By Mark Hosenball
WASHINGTON (Reuters) - An elite U.S. interrogation team gave up questioning an al-Qaeda militant who was snatched in Libya after he stopped eating and drinking regularly, exacerbating pre-existing health problems, U.S. officials familiar with the matter said.
One official said that U.S. interrogators had little success in extracting intelligence from the suspect, known as Abu Anas al-Liby, before they stopped questioning him while he was detained on board a U.S. Navy ship.
Al-Liby, whose real name is Nazih al-Ragye, pleaded not guilty in a federal court in New York on Tuesday to involvement in the 1998 bombing of the U.S. Embassy in Kenya, which killed more than 200 people.

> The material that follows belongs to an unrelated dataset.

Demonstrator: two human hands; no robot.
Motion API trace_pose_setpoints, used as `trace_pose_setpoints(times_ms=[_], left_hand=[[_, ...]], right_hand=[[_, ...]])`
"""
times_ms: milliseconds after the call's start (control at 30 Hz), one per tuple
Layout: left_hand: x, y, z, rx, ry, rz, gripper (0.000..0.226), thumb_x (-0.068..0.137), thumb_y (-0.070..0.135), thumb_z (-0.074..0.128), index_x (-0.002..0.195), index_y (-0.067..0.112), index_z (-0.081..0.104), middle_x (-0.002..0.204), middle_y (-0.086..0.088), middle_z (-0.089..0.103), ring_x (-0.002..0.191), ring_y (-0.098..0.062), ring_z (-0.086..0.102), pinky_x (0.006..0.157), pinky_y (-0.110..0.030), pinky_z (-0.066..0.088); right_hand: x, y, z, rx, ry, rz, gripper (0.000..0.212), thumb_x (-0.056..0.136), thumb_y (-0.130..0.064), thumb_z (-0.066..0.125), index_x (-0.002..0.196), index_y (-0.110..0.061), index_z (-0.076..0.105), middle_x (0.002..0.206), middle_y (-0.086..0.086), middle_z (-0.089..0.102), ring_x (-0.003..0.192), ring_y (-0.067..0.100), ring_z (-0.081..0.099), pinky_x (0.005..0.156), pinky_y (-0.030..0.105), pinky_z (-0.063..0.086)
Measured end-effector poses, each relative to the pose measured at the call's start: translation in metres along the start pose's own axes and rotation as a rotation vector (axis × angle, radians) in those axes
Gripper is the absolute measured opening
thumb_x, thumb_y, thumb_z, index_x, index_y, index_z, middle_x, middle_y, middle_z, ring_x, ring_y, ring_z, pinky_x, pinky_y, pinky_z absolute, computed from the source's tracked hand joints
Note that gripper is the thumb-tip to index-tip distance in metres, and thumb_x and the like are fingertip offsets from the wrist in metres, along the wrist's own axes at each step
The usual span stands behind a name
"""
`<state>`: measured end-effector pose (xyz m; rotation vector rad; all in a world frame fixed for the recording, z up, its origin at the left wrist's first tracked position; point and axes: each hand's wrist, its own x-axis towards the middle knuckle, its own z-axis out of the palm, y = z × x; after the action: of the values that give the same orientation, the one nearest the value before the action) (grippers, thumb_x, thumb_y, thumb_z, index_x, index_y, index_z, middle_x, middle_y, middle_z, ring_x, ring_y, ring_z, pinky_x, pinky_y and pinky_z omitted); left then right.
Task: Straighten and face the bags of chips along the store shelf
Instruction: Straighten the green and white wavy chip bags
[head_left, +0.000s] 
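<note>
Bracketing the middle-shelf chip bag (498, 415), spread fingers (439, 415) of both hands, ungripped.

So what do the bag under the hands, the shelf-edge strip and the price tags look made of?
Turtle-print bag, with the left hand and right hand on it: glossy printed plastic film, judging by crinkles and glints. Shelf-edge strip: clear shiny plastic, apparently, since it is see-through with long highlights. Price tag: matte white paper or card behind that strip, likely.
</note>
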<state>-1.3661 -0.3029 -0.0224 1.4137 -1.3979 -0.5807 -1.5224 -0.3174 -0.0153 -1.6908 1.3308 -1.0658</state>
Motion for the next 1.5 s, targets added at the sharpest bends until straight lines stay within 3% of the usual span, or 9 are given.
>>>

A Delta Force special team snatched him in Tripoli earlier this month and he was taken to the USS San Antonio in the Mediterranean Sea for questioning.
As his health deteriorated, U.S. authorities decided to fly al-Liby to New York last weekend, where he was taken to a hospital. After two nights in-patient treatment, he was released to judicial authorities.
Upon arrival in the United States, al-Liby became subject to the rules of the civilian American court system. That means he can no longer be interrogated without being advised of his constitutional right to avoid incriminating himself.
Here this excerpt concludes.